1. J’avais envie de quelque chose que mon père ne m’a pas donné.
-or-
2 J’avais envie de quelque chose que mon père ne m’a pas donnée.

*Moderator note: *Multiple threads merged to create this one. See also this thread on the Français Seulement forum.


----------



## FBC

Sorry, I really think that the first proposal is the good one (donn*é*) but I can't find any explanation except this one : "quelque chose" is masculine : we say "un petit quelque chose" and not "une petite quelque chose".


----------



## Regemoelle

The correct proposition is Number 1, because _quelque chose_ has to be taken in its entirety, as a whole.
It is one more exception of French grammary...
"_chose_" is actually feminine, however "quelque chose" is neutral.



> _Il y a quelque chose que vous n'avez pas encore dit (et non quelque chose que vous n'avez pas encore dite).
> Voici autre chose de plus amusant (amusant est au masculin)._
> 
> Les pronoms _autre chose_ et _quelque chose_ sont des pronoms neutres. Le genre neutre (qui n'existe en français que pour certains pronoms) se manifeste sous la forme du masculin singulier.


(source : grammaire.reverso.net)


----------



## OLN

_quelque chose_ (= une chose) est considéré comme un seul mot invariable


----------



## davez

In my French book (Violà 6th edition), it has a idiom on page 205:

prendre (un petit) quelque chose ----- "to have a snack"

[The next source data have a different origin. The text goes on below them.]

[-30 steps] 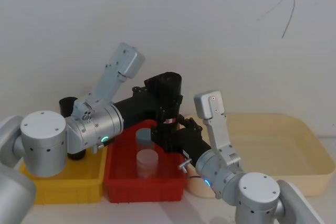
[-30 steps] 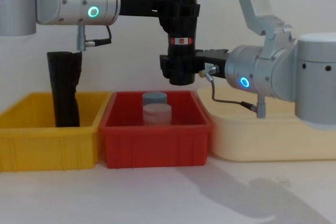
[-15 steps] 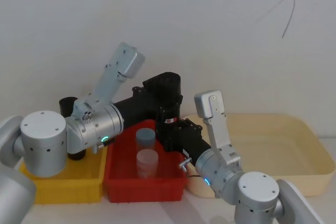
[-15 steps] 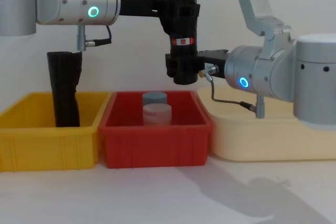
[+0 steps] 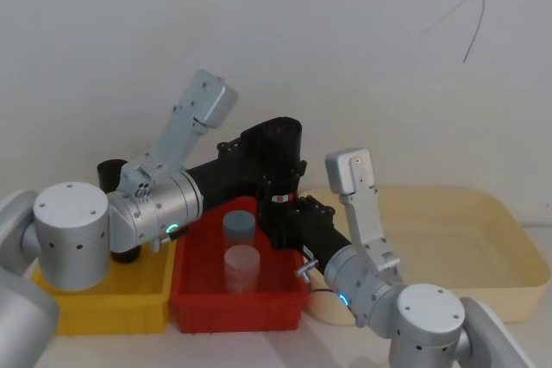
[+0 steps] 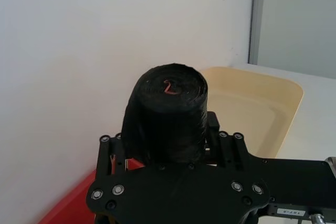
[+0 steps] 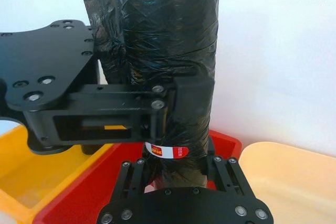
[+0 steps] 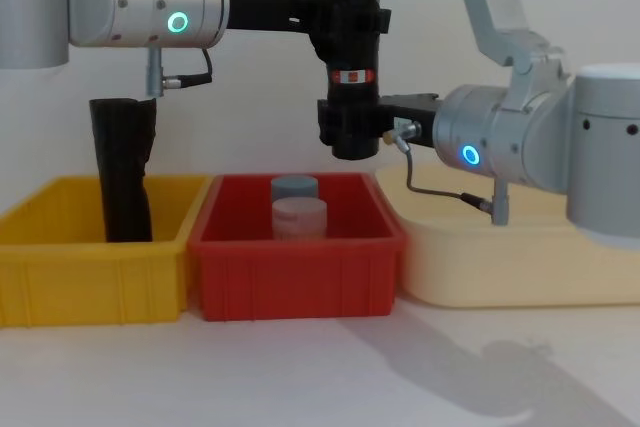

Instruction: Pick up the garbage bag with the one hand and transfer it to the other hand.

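The garbage bag [image 8: 351,93] hangs upright above the red bin [image 8: 300,277]. The left pincer [image 8: 345,25] pinches it above its label band, and the right pincer [image 8: 350,133] pinches its lower end. The red bin holds a grey-topped jar [image 8: 294,187] and a whitish jar [image 8: 299,217]. The yellow bin [image 8: 90,287] holds a plain black roll [image 8: 122,172]. A cream tray [image 8: 520,267] stands just beside the red bin.

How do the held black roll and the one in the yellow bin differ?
The garbage bag hangs clamped, left gripper high, right gripper low; the plain roll stands in the yellow bin. The garbage bag has a red label band; the plain roll shows none. Both black, upright.
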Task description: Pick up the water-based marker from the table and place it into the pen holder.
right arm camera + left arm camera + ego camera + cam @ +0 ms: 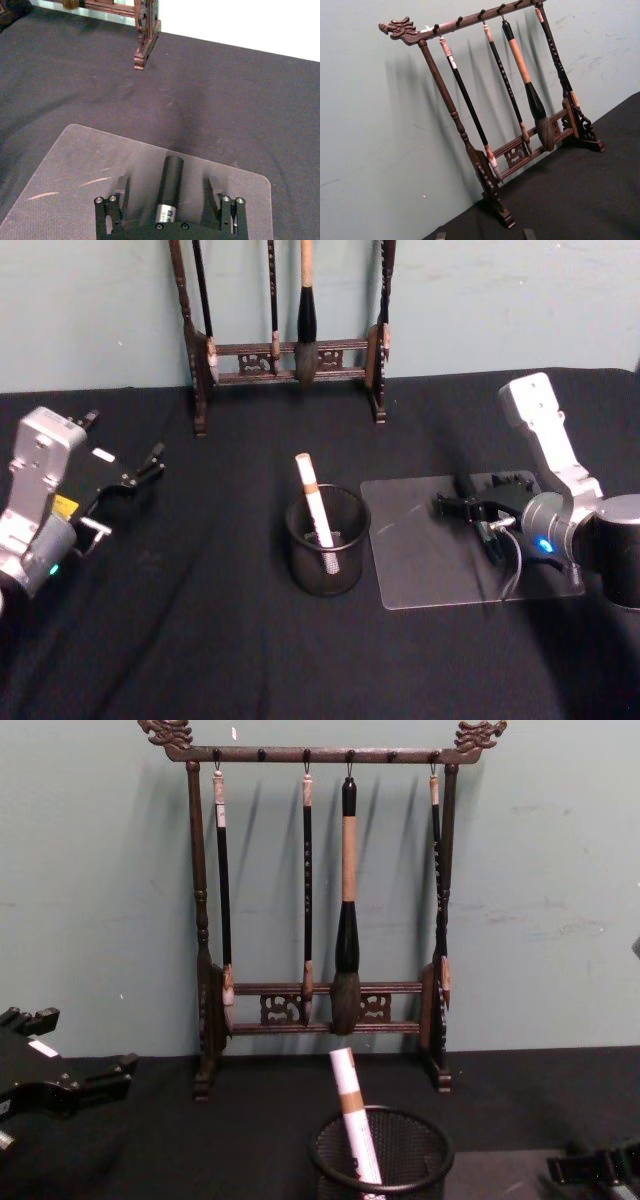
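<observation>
Nothing here can be read from where I stand: the small pale label [166,214] on the cylinder [172,172] of the right tool [167,186], the yellow sticker [64,505] on the left arm [35,475] and the white tag [103,454] just beyond it are all too small to make out.

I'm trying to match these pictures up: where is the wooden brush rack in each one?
Head view: rack at top centre, behind the holder.
Left wrist view: rack tilted, against the wall.
Right wrist view: one rack foot, beyond the clear sheet.
Chest view: rack upright at centre, behind the holder.
Shared landmark: the black table.
</observation>
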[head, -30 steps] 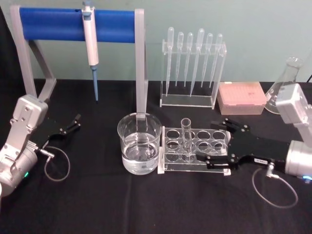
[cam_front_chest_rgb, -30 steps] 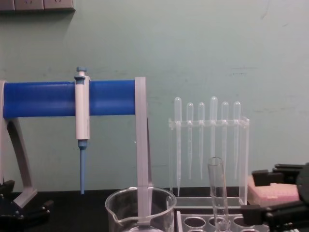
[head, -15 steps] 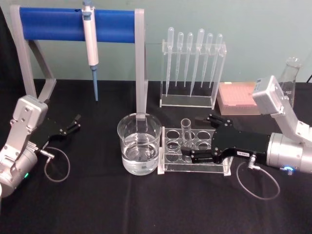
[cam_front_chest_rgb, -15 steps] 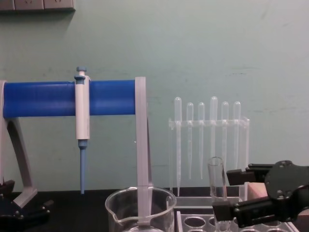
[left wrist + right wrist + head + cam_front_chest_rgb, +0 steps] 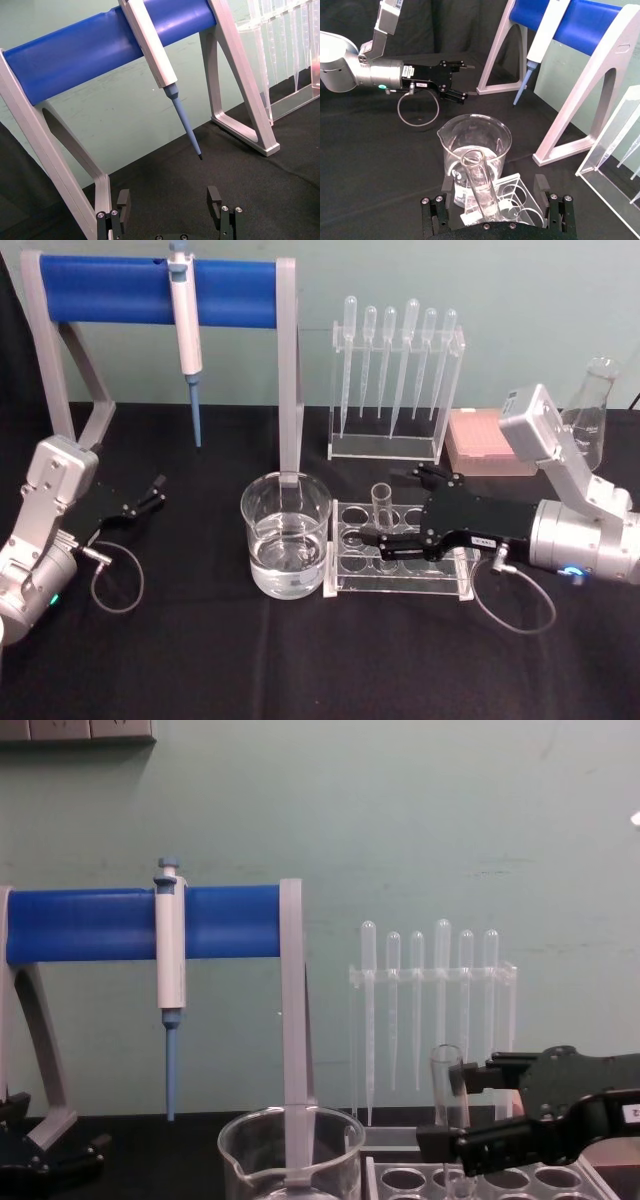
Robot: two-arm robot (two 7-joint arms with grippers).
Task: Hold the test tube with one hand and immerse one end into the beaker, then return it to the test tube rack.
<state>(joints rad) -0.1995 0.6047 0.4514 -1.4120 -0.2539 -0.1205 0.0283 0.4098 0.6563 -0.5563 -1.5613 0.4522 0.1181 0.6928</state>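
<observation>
I hold the right gripper [image 5: 393, 506] open, one finger either side of the test tube [image 5: 480, 186] upright in its rack [image 5: 441, 586], ready to grasp; beaker [image 5: 285, 536] just ahead, left gripper [image 5: 156, 492] parked open

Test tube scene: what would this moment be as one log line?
right claw: open, straddling test tube | test tube: upright in rack | beaker: beside rack | left claw: open, parked left
</observation>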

Why is "un petit" masculine, given that "chose" is feminine? What role is "quelque" in this sense? Adjective? Adverb? Am I missing some clue in this web site's dictionary?

Thanks!

davez


----------



## Juan Jacob Vilalta

davez said:


> Why is "un petit" masculine, given that "chose" is feminine?
> Well, because petit is masculine.
> What role is "quelque" in this sense? Adjective? Adverb? Am I missing some clue in this web site's dictionary?
> Quelque = some.


----------



## davez

Are you suggesting that "petit" is not an adjective in this expression?

I thought "petit" was an adjective in this case, and therefore required to match the gender of the noun that it modifies ("chose").


----------



## radagasty

Juan Jacob Vilalta said:


> Why is "un petit" masculine, given that "chose" is feminine? Well, because petit is masculine.


That answer is disingenuous. _Petit _is indeed masculine, but the question is why it is masculine.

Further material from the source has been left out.